→ **Task goal**: Reproduce each line of the data exactly as it is.

##### Information shown #####

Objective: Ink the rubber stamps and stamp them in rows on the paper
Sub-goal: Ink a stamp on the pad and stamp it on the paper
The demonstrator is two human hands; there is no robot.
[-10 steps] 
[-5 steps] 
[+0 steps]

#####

→ **Finished task**:
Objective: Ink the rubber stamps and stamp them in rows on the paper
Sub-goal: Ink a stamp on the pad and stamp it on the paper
The demonstrator is two human hands; there is no robot.
[-10 steps] 
[-5 steps] 
[+0 steps]

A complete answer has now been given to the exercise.